専門家は、MFSプロバイダーは相互運用性の向上、加盟店ネットワークの拡大、取引コストの削減、インセンティブの提供、電子商取引および輸送部門との連携によって、より変革的な役割を果たすことができると述べた。

銀行家や業界関係者は、MFSに加えて、インターネットバンキング、エージェントバンキング、デジタルウォレットがキャッシュレス社会の構築に貢献しているものの、全体的な進歩は依然として遅いと付け加えた。

パバリ銀行のアリ氏は、この移行は政策文書を通じて行われるのではなく、法律の制定と施行が必要になると考えている。

「例えばインドでは、企業はデジタル決済手段がなければ営業許可を更新できません。更新時には、銀行口座を持っている場合はQRコードなどのデジタル端末を少なくとも1つ設置しなければなりません」と彼は説明した。

「QRコードが義務化されれば、表示されるでしょう。そしてQRコードが表示されれば、QRコードを使ってデジタル決済を希望する顧客はそれが可能になります」とアリ氏は付け加えた。「これが私たちの商取引ライセンス制度に組み込まれ、すべての自治体と郡区で導入されれば、すべての店舗はQRコードの表示を義務付けられるでしょう。」

パバリ銀行の取締役は、これは最も重要なステップであり、合法的に行われなければ「どれだけ人々を説得しようとしても、うまくいかないだろう」と語った。

彼は別の例を挙げ、「当社にはPIバンキングがありますが、私の部下でさえ使っていませんでした。多くの部下が。そこで私は、1ヶ月以内に利用しなければ給与を差し押さえると伝えました。今では全員が利用しています」と述べた。

彼はまた、大口現金の入金上限設定、引き出し制限、小売店へのデジタル端末導入の義務化など、他の規制も提唱している。その目的は、人々をデジタルへと誘導するだけでなく、現金の利便性を低下させることにある。

「新製品を発売する際は、最初は採用してもらうために丁寧で協力的である必要がある」と述べ、「製品が成熟したら、強制力が必要になる」と付け加えた。

「これが施行されれば、キャッシュレス社会の目標はより早く達成されるだろう。」

彼は、一回限りの現金引き出しと預金の制限を呼びかけ、「何百万タカもの現金、つまり1千万タカ入りの袋を市場に持ち込む人がいる。預金の上限が100万タカに制限されれば、彼らは他に選択肢はあるのかと考えざるを得なくなるだろう」と述べた。

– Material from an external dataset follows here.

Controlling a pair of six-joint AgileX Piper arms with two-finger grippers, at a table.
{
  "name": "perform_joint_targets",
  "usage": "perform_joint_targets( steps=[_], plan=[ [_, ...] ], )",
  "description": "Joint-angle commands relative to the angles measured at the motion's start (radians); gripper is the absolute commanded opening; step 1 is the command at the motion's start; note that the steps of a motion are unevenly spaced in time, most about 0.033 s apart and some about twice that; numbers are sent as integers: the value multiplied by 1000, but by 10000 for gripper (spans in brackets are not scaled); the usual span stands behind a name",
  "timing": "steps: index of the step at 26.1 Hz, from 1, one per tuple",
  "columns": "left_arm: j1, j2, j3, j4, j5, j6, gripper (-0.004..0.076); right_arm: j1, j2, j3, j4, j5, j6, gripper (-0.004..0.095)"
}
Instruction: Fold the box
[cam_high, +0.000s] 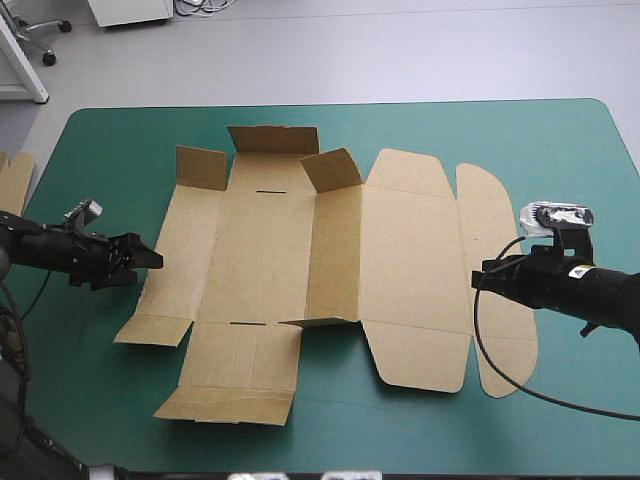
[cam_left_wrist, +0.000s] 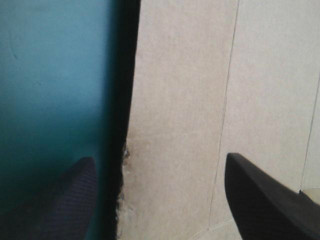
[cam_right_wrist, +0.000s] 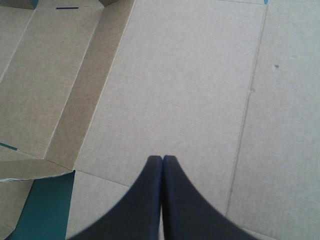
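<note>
Box (cam_high: 330, 270) is what I see spread across the middle of the counter (cam_high: 100, 140), a cut sheet of brown board lying mostly flat on the teal-green cover. Its long side runs from left to right. At the far side three small flaps (cam_high: 272, 140) stand up or tilt, and the one nearest the middle leans at an angle. On the near side a narrow flap (cam_high: 320, 322) is lifted a little. The rounded end panel (cam_high: 490, 230) lies flat at the right.

The left gripper (cam_high: 150, 258) sits low at the box's left edge with its black fingers (cam_left_wrist: 250, 195) spread apart and holding nothing. In its own view (cam_left_wrist: 159, 157) one finger is over the teal-green cover and the other is over the board. The board's edge runs between them, with a dark shadow along it.

The right gripper (cam_high: 480, 275) is over the rounded end panel, pointing toward the middle of the box. Its fingers are pressed together in one point (cam_right_wrist: 162, 159) with nothing between them. I cannot tell whether the tip touches the board.

An edge of more board (cam_high: 12, 180) shows at the counter's left edge, well apart from the box.
</note>
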Motion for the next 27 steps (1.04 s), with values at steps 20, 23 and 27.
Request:
perform_joint_targets(
  steps=[20, 23, 27],
  plan=[
    [-75, 18, 8, -114, 99, 42, 449, -8, -9, -34, 28, -34, -3, -34],
    [-104, 18, 14, -118, 99, 42, 449, -8, -9, -34, 28, -34, -3, -34],
    [-137, 18, 14, -136, 99, 42, 449, -8, -9, -34, 28, -34, -3, -34]
  ],
)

「特に卸売業者、バックオフィスディーラー、販売業者は、『毎日1千万タカを集めているのに、今は100万タカしか入金できないのか? 毎日4、5つの銀行を回らないといけないのか?』と考えるだろう」と彼は指摘した。こうした複雑さから、彼らはQRコードなどのデジタル決済手段を利用するようになるだろう。

それまでは、サンジッド・イムランのような人々は、理論上はデジタルだが、最も肝心なときにはアナログという中間の世界に生き続けることになるだろう。

彼の物語は珍しいものではない。それはバングラデシュの物語だ。飛躍への野心を持ちながら、超越したいと願うまさにその制度に縛られている国だ。